Of course, she is found out. The druid priests see her ambition as transgressive. In a terse, horrifying climax, she is condemned to death.

I wanted her to escape her doom, just as I always hope Othello won’t smother Desdemona. But there is no hope. The Windeby Girl died young.

We switch to another history section. At this point, Lowry lets the first of two Maine coon-size cats out of the bag. She wonders, Would an Iron Age girl have questioned her gender role? Candidly, she answers:

My guess is no. Although we admire tales of early feminism and strong young women … the rules for females … were probably never challenged. Women had a role: a hard one … there wouldn’t have been time or energy or any encouragement for even the gentlest rebellion. So Estrild’s story is a made-up one. It is fiction.

I uttered a yip of appreciation when I read this. Lowry appreciates the pitfalls of writing historical fiction. It’s a vast temptation to give our pet characters 21st-century insights and preoccupations. On the other hand, it’s a fallacy to assume that the struggles of our ancestors never mirrored our own.

This is the third strand of Lowry’s book. The first is Iron Age history. The second is gripping storytelling. The third is the opportunity to watch the writer at work, using her tools and starting over.
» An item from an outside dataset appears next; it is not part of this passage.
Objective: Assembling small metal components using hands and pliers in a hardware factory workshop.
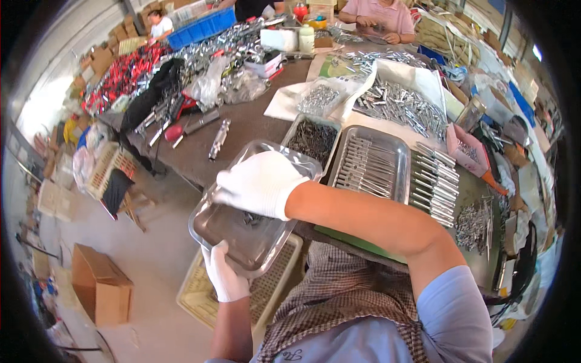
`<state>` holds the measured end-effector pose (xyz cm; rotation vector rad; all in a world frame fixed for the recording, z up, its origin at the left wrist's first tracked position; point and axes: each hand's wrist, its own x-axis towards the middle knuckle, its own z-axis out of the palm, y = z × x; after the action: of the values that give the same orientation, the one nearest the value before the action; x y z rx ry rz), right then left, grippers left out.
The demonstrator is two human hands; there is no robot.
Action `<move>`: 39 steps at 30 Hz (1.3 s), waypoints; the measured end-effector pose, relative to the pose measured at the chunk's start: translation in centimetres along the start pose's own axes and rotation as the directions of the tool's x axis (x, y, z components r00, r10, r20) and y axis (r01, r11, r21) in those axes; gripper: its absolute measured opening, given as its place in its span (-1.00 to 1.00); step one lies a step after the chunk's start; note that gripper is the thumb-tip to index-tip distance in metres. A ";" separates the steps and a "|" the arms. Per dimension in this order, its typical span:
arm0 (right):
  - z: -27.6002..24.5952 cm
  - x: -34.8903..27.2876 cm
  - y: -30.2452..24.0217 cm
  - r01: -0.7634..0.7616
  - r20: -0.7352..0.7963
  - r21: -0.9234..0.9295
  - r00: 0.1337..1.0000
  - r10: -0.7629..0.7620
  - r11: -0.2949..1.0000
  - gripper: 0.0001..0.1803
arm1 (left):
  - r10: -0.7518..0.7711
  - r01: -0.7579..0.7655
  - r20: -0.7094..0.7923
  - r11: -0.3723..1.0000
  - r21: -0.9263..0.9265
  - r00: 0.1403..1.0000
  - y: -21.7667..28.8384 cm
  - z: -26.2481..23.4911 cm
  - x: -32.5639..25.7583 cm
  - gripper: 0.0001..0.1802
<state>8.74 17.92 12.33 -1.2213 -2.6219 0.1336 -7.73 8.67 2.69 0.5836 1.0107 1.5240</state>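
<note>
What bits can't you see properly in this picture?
- Head view: the right hand covers the far half of the metal tray, so what lies under it is hidden.
- The small dark bits in the tray are too small to name.
- The left hand grips the tray's near rim; its fingertips underneath are hidden.

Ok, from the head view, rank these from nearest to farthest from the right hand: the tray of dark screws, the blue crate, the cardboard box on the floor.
From the right hand, which rests on the steel tray:
1. Tray of dark screws, just beyond the hand, up and to its right on the table.
2. Cardboard box, down on the floor to the left.
3. Blue crate, at the far end of the table, upper left.
</note>
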 end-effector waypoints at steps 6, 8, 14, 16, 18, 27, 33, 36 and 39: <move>-3.7 -1.0 2.4 -0.155 -0.023 0.020 0.988 0.156 0.988 -0.70 | 0.089 -0.090 0.026 0.995 0.043 0.996 2.3 -1.9 2.8 -0.43; -3.2 -2.3 9.5 -0.174 -0.324 -0.031 0.933 0.155 0.984 -0.71 | 0.061 -0.053 -0.063 0.992 0.114 0.996 3.4 -3.1 3.6 -0.46; -0.6 -4.6 14.8 -0.361 0.249 -0.159 0.886 0.391 0.919 -0.52 | 0.051 -0.039 -0.112 0.994 0.102 0.992 4.0 -4.3 3.9 -0.42; 0.6 -3.7 13.8 -0.330 0.399 -0.254 0.820 0.409 0.909 -0.38 | 0.066 -0.063 -0.068 0.997 0.040 0.996 3.2 -5.1 4.1 -0.41; 1.9 -3.1 14.0 -0.368 0.462 -0.264 0.763 0.452 0.891 -0.30 | 0.083 -0.079 -0.059 0.995 0.060 0.995 2.6 -4.2 3.6 -0.44; 4.4 -2.2 19.0 -0.349 0.327 -0.024 0.883 0.337 0.937 -0.54 | 0.021 -0.016 -0.043 0.994 0.105 0.999 2.2 -1.2 2.0 -0.38; 1.6 -3.0 20.4 -0.522 0.341 0.385 0.847 0.408 0.761 -0.67 | 0.044 -0.044 0.004 0.997 0.058 0.999 1.3 0.7 1.5 -0.35; -1.3 -1.9 17.7 -0.472 0.367 0.527 0.876 0.312 0.707 -0.69 | 0.010 -0.010 0.002 0.999 0.048 1.000 1.2 1.0 1.6 -0.34; -2.6 -0.4 13.0 -0.299 0.314 0.371 0.931 0.184 0.879 -0.71 | -0.049 0.050 -0.018 0.997 0.061 0.999 1.0 1.9 1.8 -0.34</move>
<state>19.25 25.96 12.39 -1.4448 -2.4460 0.9171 -7.10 10.91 4.18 0.5854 1.0802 1.4602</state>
The other cat climbs out of the bag. Fifty years after the bog body was found, the Canadian anthropologist and forensic archaeologist Heather Gill-Robinson re-examined it. She concluded that the Windeby Girl was a 16-year-old boy who probably died of illness or malnutrition.

A new story leaps to life. Estrild is in it, but Lowry casts her secondary lead, Varick, as the protagonist.